It should be viewable from dashboard /app/shuttl/failed It seems like that dashboard is broken however.

@antonjn: I made shuttl fail but I didn't get any result of the search. I inspected the search and got results if I removed: "| search protocol= host= port= indexName= bucketType=" from it. The doesn't match an event that has no value for that key. I.e indexName= doesn't match events that doesn't have the indexName field. So when the user choses \ for a key, then that key shouldn't be inserted to the search.

chunmingpoxiao commented 11 years ago

@petterik when i restart splunk, I can see the buckets in /root/shuttl_archiver/data/safe-buckets/main and lock files in /root/shuttl_archiver/data/archive-locks-dir but they are never moved into HDFS.I want to recovery buckets to Splunk,how can i do?

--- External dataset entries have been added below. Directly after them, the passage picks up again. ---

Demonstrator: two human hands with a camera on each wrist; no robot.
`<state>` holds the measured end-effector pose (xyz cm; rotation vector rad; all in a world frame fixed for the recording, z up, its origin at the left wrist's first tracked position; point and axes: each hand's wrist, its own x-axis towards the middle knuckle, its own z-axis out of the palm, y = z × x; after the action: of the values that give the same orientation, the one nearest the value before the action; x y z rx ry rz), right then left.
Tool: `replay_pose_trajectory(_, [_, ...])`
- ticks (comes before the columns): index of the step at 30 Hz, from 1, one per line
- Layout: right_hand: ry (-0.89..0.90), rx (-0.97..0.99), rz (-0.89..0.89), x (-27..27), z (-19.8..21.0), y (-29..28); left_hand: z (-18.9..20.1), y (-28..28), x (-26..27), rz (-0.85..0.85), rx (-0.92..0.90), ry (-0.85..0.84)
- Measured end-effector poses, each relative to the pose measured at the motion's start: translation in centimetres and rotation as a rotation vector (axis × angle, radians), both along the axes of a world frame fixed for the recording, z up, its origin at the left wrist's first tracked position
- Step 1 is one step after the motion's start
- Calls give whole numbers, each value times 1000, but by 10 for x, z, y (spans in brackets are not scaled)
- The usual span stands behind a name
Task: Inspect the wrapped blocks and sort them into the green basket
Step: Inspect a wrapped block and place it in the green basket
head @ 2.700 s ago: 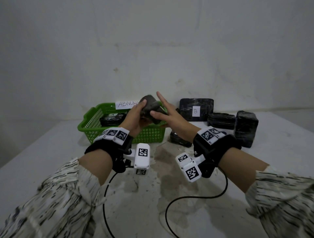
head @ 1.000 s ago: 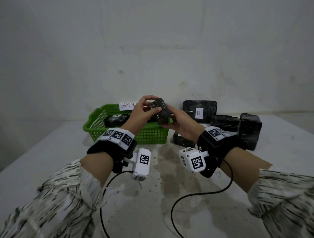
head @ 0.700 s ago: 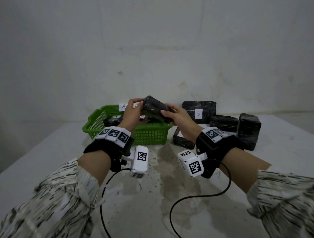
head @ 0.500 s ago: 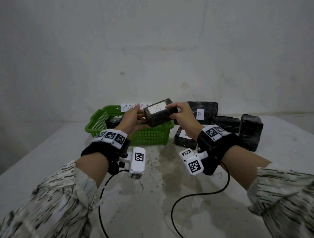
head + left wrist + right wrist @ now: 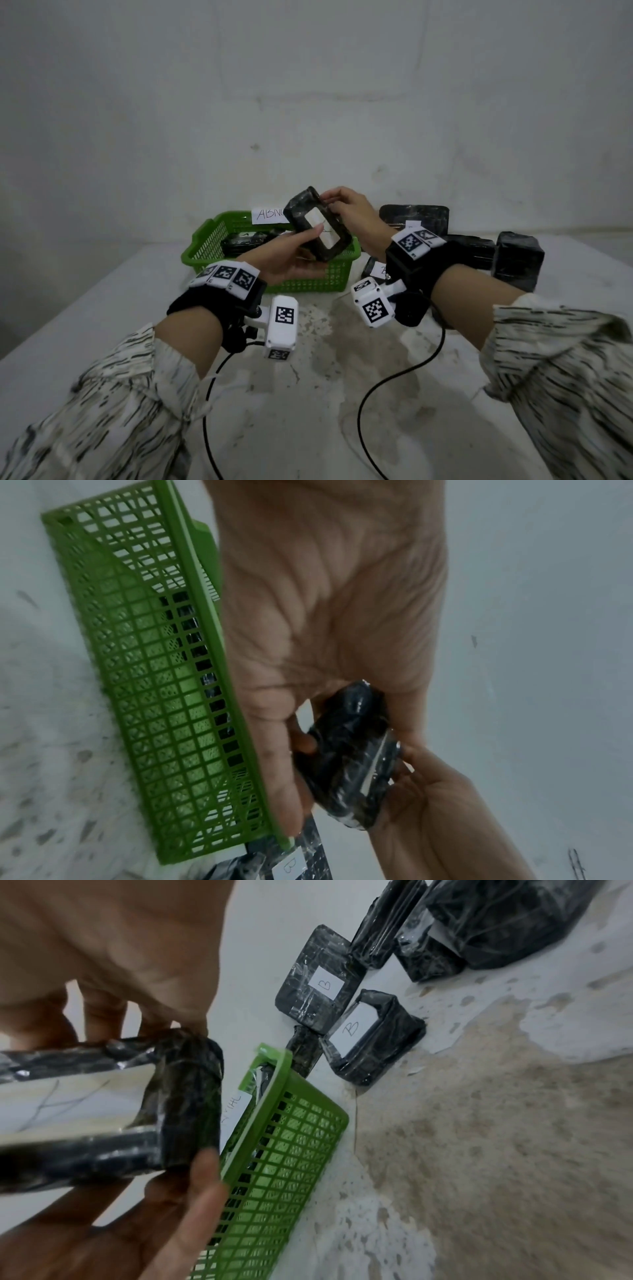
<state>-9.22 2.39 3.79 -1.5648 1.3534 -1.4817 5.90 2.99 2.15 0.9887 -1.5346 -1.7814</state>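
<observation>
A black plastic-wrapped block (image 5: pixel 310 219) with a white handwritten label is held tilted above the green basket (image 5: pixel 205 245), label toward me. My left hand (image 5: pixel 308 251) holds it from below, thumb on the label. My right hand (image 5: pixel 337 209) pinches its upper right edge. The left wrist view shows the block (image 5: pixel 349 764) end-on between both hands, beside the basket (image 5: pixel 154 696). In the right wrist view the block (image 5: pixel 178 1096) fills the left side, over the basket (image 5: pixel 291 1150). Another wrapped block (image 5: pixel 239 241) lies inside the basket.
Several wrapped blocks stand right of the basket: a flat one against the wall (image 5: pixel 414 217), a low one (image 5: pixel 472 251), a bulky one (image 5: pixel 517 262). Two show "B" labels (image 5: pixel 318 980) (image 5: pixel 369 1039). A paper sign (image 5: pixel 269 214) stands behind the basket. Cables trail over the stained tabletop (image 5: pixel 325 394).
Both hands have kept turning the block above the basket. Half a second ago it lay level with its label on top; now it is tilted steeply with the label facing me.
</observation>
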Motion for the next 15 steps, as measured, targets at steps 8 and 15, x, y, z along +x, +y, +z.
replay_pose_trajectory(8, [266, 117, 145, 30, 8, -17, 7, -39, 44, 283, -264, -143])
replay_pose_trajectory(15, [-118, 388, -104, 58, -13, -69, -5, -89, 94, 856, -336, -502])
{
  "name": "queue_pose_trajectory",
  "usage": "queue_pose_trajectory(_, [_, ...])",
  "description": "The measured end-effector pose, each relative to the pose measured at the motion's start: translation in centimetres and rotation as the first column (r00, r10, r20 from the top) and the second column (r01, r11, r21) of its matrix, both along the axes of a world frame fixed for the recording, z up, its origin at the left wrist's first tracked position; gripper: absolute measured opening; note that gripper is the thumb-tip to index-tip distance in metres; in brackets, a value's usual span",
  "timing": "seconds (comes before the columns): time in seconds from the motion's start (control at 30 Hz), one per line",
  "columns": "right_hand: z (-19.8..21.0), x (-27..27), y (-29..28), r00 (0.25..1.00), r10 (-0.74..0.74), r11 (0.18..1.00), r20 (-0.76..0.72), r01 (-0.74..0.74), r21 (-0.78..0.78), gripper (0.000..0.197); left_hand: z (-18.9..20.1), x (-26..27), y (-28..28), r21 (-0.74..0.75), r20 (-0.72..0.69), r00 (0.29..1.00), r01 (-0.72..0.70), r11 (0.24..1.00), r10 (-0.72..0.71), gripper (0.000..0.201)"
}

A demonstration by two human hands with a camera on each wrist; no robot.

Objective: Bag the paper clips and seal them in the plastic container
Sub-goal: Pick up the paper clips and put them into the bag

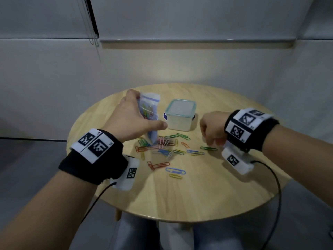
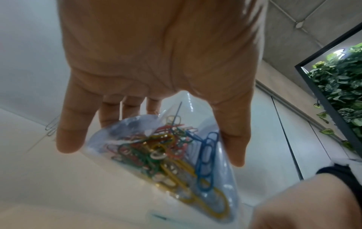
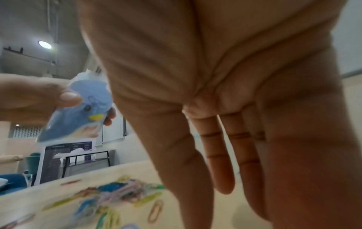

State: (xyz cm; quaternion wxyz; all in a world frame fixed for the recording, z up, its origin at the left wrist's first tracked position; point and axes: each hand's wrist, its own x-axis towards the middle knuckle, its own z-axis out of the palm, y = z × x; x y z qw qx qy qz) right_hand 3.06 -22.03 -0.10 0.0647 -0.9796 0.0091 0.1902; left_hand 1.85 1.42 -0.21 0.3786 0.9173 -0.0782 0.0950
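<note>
My left hand (image 1: 138, 114) grips a clear zip bag (image 1: 150, 112) and holds it upright above the table, thumb on one side and fingers on the other. Coloured paper clips (image 2: 166, 155) fill the bag's lower part. Several loose paper clips (image 1: 162, 150) lie scattered on the round wooden table (image 1: 198, 195) under and in front of the bag. A clear plastic container (image 1: 180, 114) with a teal-rimmed lid on it stands just right of the bag. My right hand (image 1: 212, 132) hovers low at the right of the clips, its fingers (image 3: 225, 170) straight, pointing down and holding nothing.
The table's near edge curves close to my knees (image 1: 140, 231). Black cables (image 1: 277, 186) run from both wrist cameras off the table. Walls stand behind and on both sides. The right wrist view shows a blue bird print on the bag (image 3: 88, 105).
</note>
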Motion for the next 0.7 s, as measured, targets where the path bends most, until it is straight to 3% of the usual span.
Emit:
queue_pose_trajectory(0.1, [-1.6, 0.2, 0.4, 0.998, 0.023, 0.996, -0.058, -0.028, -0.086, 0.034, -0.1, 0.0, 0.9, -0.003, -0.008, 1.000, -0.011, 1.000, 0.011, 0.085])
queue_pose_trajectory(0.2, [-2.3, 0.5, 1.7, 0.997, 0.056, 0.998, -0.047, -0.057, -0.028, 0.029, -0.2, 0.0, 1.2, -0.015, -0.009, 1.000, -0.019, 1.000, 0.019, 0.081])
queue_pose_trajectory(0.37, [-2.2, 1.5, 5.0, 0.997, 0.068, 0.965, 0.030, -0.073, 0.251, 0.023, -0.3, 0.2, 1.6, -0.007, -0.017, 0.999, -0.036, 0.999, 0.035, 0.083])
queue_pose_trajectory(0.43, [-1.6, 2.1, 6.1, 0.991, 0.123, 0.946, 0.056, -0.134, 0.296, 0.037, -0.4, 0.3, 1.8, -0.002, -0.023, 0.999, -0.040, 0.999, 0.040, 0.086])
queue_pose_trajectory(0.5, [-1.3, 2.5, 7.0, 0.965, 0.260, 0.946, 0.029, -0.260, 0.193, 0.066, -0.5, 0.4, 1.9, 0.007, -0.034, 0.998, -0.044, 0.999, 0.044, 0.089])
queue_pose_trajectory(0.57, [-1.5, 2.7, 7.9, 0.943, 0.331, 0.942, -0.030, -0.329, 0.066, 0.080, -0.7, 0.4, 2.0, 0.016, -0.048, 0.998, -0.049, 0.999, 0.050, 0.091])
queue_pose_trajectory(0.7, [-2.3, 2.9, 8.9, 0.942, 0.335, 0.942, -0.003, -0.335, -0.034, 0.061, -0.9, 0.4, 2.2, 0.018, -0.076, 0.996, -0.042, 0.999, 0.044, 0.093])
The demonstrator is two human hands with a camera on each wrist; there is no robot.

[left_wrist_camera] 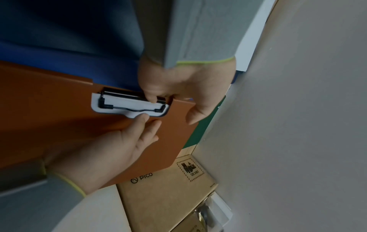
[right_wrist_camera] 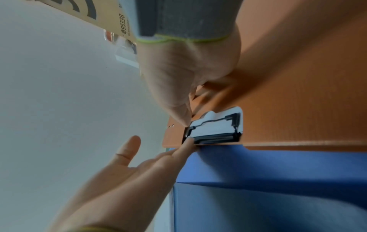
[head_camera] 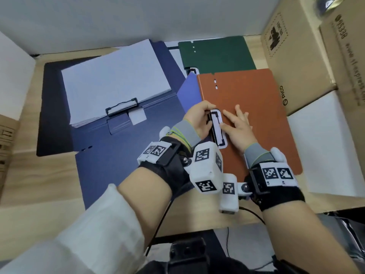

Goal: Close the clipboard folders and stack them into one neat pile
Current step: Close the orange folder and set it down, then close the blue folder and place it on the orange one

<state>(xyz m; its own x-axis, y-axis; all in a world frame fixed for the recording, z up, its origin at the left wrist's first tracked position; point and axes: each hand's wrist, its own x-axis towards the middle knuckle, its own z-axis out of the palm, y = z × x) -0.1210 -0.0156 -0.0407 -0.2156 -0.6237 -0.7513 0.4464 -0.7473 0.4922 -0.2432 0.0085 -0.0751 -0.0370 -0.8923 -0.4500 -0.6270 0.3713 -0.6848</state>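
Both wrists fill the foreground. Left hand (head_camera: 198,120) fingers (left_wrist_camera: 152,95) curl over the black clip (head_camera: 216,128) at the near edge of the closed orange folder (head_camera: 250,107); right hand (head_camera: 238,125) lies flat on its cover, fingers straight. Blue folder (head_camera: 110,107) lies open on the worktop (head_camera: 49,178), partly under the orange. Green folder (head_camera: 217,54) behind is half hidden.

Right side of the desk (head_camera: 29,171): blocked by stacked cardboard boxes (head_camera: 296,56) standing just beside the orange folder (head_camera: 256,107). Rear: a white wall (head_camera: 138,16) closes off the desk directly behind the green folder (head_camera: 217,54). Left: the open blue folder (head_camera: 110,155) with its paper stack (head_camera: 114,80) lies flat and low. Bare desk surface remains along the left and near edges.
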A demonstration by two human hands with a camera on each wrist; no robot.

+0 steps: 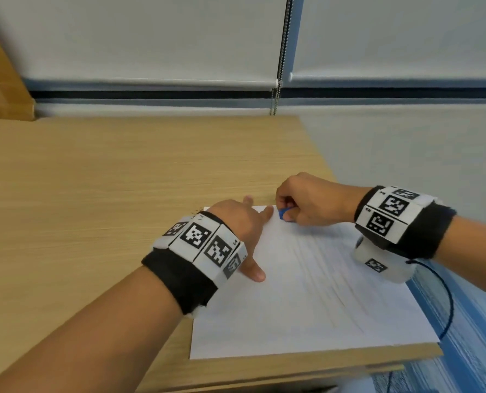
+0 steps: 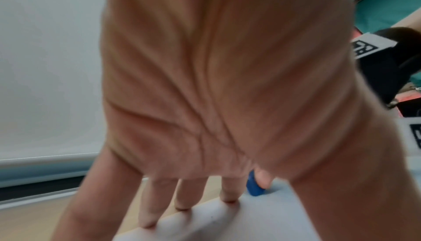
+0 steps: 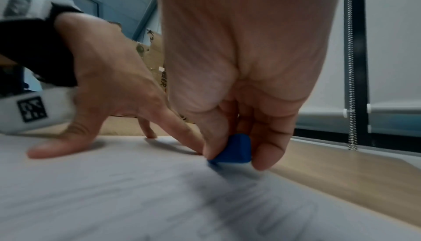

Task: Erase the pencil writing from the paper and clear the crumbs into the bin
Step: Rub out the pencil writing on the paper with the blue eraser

petterik commented 11 years ago

@chunmingpoxiao: When you restart Splunk, Splunk might try to "roll" a bucket from cold to frozen by invoking the coldToFrozenScript. If the roll to frozen happens when Splunk is starting up, it's very likely that the Shuttl server hasn't started yet. The buckets that are going to be frozen will be moved to the "safe-buckets" directory, but not transferred to HDFS. However, the buckets in the "safe-bucket" directory will be transferred later. Everytime Shuttl transfers a bucket, it tries to transfer all the buckets that are in the "safe-bucket" directory. So when Splunk tries to "roll" another bucket to frozen, it'll transfer all the buckets in the "safe-buckets" directory to HDFS.

Issue #84 will make this less confusing by retrying to transfer the buckets in "safe-buckets" more often than everytime Splunk rolls a bucket to frozen.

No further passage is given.